Thomas De Quincey
Suspiria de profundis: Being a Sequel to the Confessions of an English Opium-Eater
Blackwood’s Edinburgh Magazine
「1845」Thomas De Quincey, “Suspiria de profundis: Being a Sequel to the Confessions of an English Opium-Eater,” Blackwood’s Edinburgh Magazine 57 「Google Books」「Introductory Notice:」(1845-Mar): 269-285; 「Part I:」(1845-Apr): 489-503.
At the end of that year I was reading the Aeneid; and it struck me, who remembered the howling recusancy of Turk, as a peculiarly fine circumstance, introduced amongst the horrors of Tartarus, that sudden glean of powerful animals, full of life and conscious rights, rebelling against chains:— “Iraeque leonum / Vinela recusantuam.” Virgil had doubtless picked up that gem in his visits at feeding-time to the caveae of the Roman amphitheatre.
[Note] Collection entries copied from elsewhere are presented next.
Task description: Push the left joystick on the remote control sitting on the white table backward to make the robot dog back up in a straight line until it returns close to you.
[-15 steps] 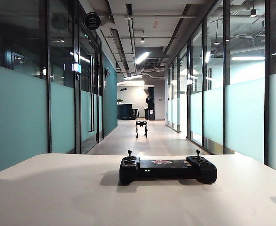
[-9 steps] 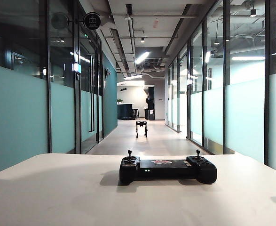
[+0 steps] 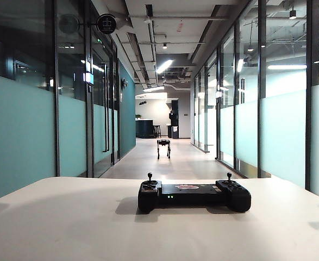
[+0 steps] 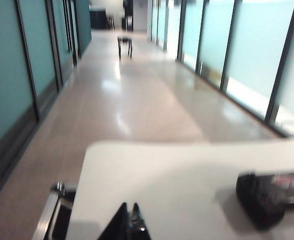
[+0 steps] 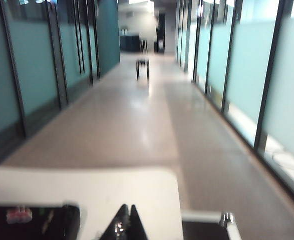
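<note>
My left pincer (image 4: pixel 128 226) shows only its tips, pressed together and empty, low over the near left part of the white table (image 4: pixel 162 180); my right pincer (image 5: pixel 123 225) is likewise shut on nothing, near the table's right edge.

From the exterior view neither pincer appears. The remote control (image 3: pixel 194 196) lies across the middle of the white table, its left joystick (image 3: pixel 149 178) upright and untouched. Far down the corridor stands the robot dog (image 3: pixel 163 147).

In the left wrist view the remote's rounded left end sits off to the side, apart from my tips; the picture is blurred.

In the right wrist view its right end lies just beside my tips.

I judge nothing is started: next, my left pincer must reach the left joystick and push it backward.
</note>
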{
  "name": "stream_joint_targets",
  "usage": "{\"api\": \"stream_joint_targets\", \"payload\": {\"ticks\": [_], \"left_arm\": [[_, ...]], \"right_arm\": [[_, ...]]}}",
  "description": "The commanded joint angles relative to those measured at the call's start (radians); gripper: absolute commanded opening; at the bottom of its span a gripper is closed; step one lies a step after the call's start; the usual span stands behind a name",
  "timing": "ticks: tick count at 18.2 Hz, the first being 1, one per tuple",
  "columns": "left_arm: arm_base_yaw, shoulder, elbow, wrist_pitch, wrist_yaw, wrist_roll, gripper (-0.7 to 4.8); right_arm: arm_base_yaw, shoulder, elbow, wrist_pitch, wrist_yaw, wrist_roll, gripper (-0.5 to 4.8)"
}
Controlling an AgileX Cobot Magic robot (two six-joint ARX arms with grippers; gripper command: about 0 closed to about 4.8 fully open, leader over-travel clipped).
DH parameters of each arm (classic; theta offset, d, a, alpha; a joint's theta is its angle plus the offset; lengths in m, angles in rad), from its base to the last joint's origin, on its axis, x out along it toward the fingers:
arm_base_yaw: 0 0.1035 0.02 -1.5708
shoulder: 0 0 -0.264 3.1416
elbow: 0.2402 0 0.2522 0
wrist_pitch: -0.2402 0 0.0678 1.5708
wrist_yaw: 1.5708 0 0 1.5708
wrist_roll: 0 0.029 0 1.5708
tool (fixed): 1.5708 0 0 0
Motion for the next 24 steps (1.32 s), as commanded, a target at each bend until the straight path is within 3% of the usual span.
{"api": "stream_joint_targets", "payload": {"ticks": [1, 10, 15, 18, 24], "left_arm": [[0.0, 0.039, 0.029, 0.019, 0.003, -0.006, -0.05], [-0.001, 0.46, 0.147, 0.275, 0.01, -0.014, -0.05], [-0.014, 0.759, 0.242, 0.423, 0.068, -0.014, -0.05], [-0.044, 0.904, 0.292, 0.487, 0.074, -0.014, -0.05], [-0.108, 1.152, 0.408, 0.529, 0.074, -0.014, -0.05]], "right_arm": [[0.001, 0.014, 0.054, -0.033, 0.002, -0.034, -0.06], [0.007, 0.254, 0.176, 0.086, -0.008, -0.055, -0.06], [0.007, 0.432, 0.204, 0.196, -0.121, -0.054, -0.06], [0.01, 0.528, 0.204, 0.248, -0.138, -0.054, -0.06], [0.108, 0.695, 0.207, 0.295, -0.125, -0.055, -0.06]]}}
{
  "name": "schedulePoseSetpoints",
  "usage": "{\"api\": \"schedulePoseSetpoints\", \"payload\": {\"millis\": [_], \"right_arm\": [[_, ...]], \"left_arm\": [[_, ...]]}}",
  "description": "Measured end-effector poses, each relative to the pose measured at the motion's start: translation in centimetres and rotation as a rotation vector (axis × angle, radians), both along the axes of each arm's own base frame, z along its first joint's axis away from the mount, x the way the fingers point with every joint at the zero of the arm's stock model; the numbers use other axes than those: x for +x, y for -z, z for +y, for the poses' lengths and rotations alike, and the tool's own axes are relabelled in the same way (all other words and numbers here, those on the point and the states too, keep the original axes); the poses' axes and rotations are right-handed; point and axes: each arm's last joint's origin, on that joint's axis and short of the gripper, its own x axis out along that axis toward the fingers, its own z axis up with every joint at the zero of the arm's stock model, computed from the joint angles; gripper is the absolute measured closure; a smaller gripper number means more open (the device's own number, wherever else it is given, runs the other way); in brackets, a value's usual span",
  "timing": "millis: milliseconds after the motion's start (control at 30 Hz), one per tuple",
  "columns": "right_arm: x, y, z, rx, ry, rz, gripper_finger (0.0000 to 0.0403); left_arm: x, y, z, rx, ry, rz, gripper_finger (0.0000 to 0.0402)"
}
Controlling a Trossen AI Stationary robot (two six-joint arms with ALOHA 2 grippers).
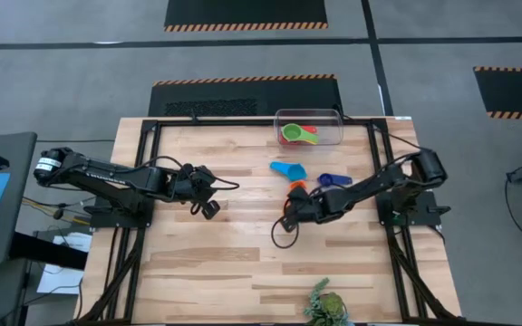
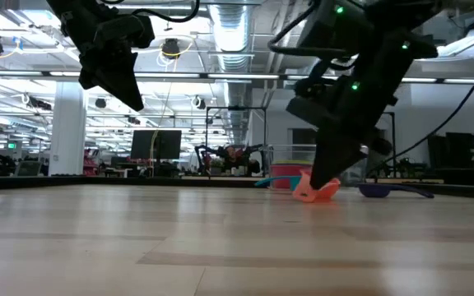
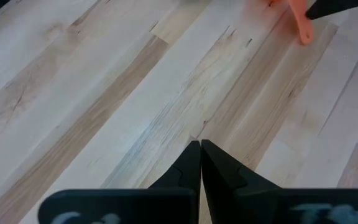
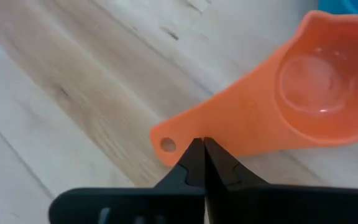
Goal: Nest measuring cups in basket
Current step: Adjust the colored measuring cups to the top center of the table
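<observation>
The clear basket [image 1: 334, 136] stands at the table's far edge with green, red and yellow cups in it. A light blue cup [image 1: 288, 168], a dark blue cup [image 1: 334, 179] and an orange cup [image 1: 295, 186] are out near the table's middle. My right gripper [image 1: 296, 196] is shut on the orange cup [image 4: 316, 93], just on its near side. My left gripper [image 1: 209, 209] is shut on nothing and hangs above bare wood left of centre, high over the table in the low view [image 2: 132, 97]. My right gripper pinches the orange cup's flat handle [image 4: 194, 127] between its two fingertips, close to the end with the hole [image 4: 168, 145]. The fingers slant down from above and lie across the handle. In the low view the cup [image 2: 315, 191] sits tilted below the fingers, low at the table.
A green leafy plant [image 1: 326, 306] stands at the near edge, right of centre. Bare wood lies between the two arms and across the near half of the table. A black cable loop [image 1: 284, 237] hangs under the right arm. The room behind shows in the low view.
</observation>
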Motion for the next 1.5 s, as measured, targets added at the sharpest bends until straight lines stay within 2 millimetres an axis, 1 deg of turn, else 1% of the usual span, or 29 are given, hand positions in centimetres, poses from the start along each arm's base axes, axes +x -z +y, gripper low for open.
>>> {"api": "schedulePoseSetpoints", "payload": {"millis": [167, 267, 400, 500, 667, 767, 900, 967, 1033, 1200, 1267, 1367, 1500], "right_arm": [[0.4, -0.5, 0.0, -0.025, -0.038, 0.049, 0.0396], [0.0, -0.9, -0.3, -0.037, -0.031, 0.118, 0.0393], [0.0, -1.2, -0.4, -0.036, -0.031, 0.136, 0.0397], [-0.2, -1.5, -0.1, -0.017, -0.040, 0.178, 0.0398], [-0.7, -2.1, 0.4, -0.017, 0.014, 0.224, 0.0392], [0.1, -2.7, 0.5, -0.065, 0.032, 0.152, 0.0392], [2.1, -3.6, -0.1, -0.099, 0.011, -0.023, 0.0398], [3.2, -3.2, -0.8, -0.116, -0.001, -0.071, 0.0398], [3.9, -2.3, -1.6, -0.107, 0.003, -0.065, 0.0398], [5.3, -0.1, -3.7, -0.056, 0.034, 0.029, 0.0399], [5.6, 0.5, -4.2, -0.030, 0.036, 0.077, 0.0399], [5.7, 0.2, -3.6, 0.007, 0.010, 0.159, 0.0397], [4.9, -0.8, -1.6, -0.004, -0.047, 0.274, 0.0399]], "left_arm": [[0.0, 0.0, 0.0, 0.000, 0.000, 0.000, 0.0401], [0.0, 0.0, 0.0, 0.000, 0.000, 0.000, 0.0402], [0.0, 0.0, 0.0, -0.001, -0.002, 0.000, 0.0401], [0.0, 0.0, 0.0, 0.000, -0.002, 0.000, 0.0401], [0.0, 0.0, 0.0, 0.009, 0.006, 0.004, 0.0401], [0.0, 0.0, 0.1, 0.024, 0.002, 0.004, 0.0402], [0.0, 0.0, 0.1, 0.043, -0.009, 0.002, 0.0402], [0.0, 0.0, 0.1, 0.048, -0.012, 0.001, 0.0401], [0.0, 0.0, 0.1, 0.049, -0.013, 0.001, 0.0401], [0.0, 0.0, 0.1, 0.047, -0.016, 0.000, 0.0401], [0.0, 0.0, 0.1, 0.045, -0.018, -0.001, 0.0401], [0.0, 0.0, 0.1, 0.038, -0.029, -0.005, 0.0401], [0.0, 0.0, 0.1, 0.037, -0.031, -0.006, 0.0401]]}}
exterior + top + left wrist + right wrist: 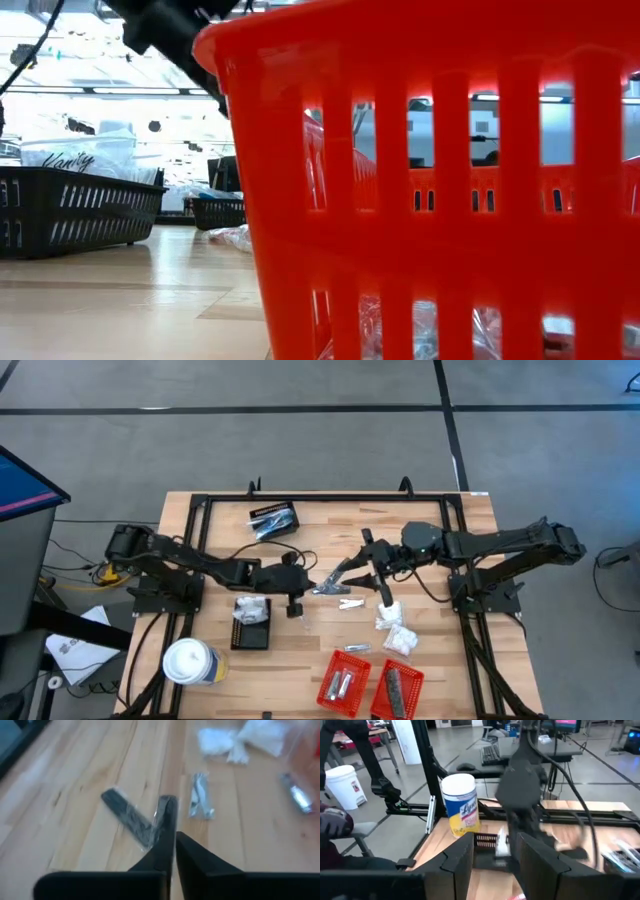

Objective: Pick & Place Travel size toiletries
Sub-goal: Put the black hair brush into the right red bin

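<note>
Pinching: my left gripper [171, 827] has its jaws pressed together on the clear wrap of a dark grey stick [131, 818], mid-bench.
Why there: the loose wrap is easiest to catch.
Right gripper [494, 855]: jaws spread, empty, hovering nearby.
Destination: probably the red baskets [343, 680].

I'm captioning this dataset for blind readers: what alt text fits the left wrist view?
The left gripper has its two dark fingers shut on a slim dark stick in clear wrap, over a light wooden table. Beyond it lie a silvery sachet, white clear-wrapped packets and a silvery tube.
</note>
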Action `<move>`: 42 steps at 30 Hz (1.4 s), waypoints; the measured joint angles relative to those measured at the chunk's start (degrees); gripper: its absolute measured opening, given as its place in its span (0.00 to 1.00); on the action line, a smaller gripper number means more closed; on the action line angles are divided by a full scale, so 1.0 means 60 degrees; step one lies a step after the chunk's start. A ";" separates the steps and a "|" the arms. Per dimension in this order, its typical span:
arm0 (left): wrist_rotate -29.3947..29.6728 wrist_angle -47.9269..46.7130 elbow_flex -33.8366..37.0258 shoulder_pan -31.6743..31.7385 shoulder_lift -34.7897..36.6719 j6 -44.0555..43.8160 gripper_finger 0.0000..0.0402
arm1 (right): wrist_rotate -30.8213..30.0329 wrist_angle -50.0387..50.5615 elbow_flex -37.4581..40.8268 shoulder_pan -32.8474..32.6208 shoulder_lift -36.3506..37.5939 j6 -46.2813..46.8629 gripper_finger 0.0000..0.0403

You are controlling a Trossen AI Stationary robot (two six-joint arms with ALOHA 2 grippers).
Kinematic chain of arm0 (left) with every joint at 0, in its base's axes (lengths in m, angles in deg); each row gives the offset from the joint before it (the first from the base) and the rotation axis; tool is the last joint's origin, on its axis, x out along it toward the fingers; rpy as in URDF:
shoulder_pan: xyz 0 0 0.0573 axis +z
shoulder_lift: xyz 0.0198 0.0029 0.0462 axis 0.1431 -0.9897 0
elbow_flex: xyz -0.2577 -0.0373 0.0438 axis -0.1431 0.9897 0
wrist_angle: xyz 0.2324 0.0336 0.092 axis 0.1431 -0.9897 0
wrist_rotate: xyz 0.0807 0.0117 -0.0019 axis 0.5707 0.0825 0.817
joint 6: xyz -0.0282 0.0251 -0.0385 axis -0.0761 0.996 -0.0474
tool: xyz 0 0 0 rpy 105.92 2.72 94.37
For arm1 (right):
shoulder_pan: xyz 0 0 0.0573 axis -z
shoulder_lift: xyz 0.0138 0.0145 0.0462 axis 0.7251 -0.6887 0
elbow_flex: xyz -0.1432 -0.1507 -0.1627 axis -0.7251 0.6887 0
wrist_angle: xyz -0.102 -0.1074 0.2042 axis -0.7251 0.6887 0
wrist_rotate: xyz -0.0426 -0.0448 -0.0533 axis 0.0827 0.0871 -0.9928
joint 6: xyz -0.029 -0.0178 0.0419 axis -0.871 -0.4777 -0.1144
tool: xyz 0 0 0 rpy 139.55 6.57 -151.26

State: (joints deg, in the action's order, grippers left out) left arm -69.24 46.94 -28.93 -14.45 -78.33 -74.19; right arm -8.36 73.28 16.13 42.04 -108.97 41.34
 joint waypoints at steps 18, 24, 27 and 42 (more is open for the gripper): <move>-0.1503 0.0741 -0.0370 0.0303 -0.1985 -0.0184 0.00 | -0.0047 0.1339 0.0032 0.0933 -0.2032 0.1788 0.34; -0.1490 0.0466 -0.0481 0.0303 -0.2007 -0.0304 0.00 | -0.0039 0.2060 0.0027 0.1496 -0.2542 0.2121 0.33; -0.1473 0.0206 -0.0477 0.0366 -0.2029 -0.0304 0.00 | -0.0029 0.2775 0.0061 0.1669 -0.2536 0.2193 0.33; -0.1725 0.0129 -0.0710 0.0785 -0.2987 -0.0304 0.00 | -0.0033 0.2737 0.0032 0.0986 -0.2758 0.1111 0.35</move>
State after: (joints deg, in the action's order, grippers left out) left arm -79.59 47.72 -33.20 -9.74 -96.25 -76.01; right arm -8.56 89.70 16.32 47.96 -125.52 48.00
But the rights of brute creatures to a merciful forbearance on the part of man, could not enter into the feeblest conceptions of one belonging to a nation that, (although too noble to be wantonly cruel,) yet in the same amphitheatre manifested so little regard even to human rights. Under Christianity, the condition of the brute has improved, and will improve much more. There is ample room. For I am sorry to say, that the commonest vice of Christian children, too often surveyed with carless eyes by mothers, that in their human relations are full of kindness, is cruelty to the inferior creatures thrown upon their mercy. For my own part, what had formed the groundwork for my happiness (since joyous was my nature, though overspread with a cloud of sadness,) had been from the first a heart overflowing with love. And I had drunk in too profoundly the spirit of Christianity from our many nursery readings, not to read also in its divine words the justification of my own tendencies. That which I desired, was the thing which I ought to desire; the mercy that I loved was the mercy that God had blessed. From the sermon on the Mount resounded for ever in my ears—”Blessed are the merciful!” (494)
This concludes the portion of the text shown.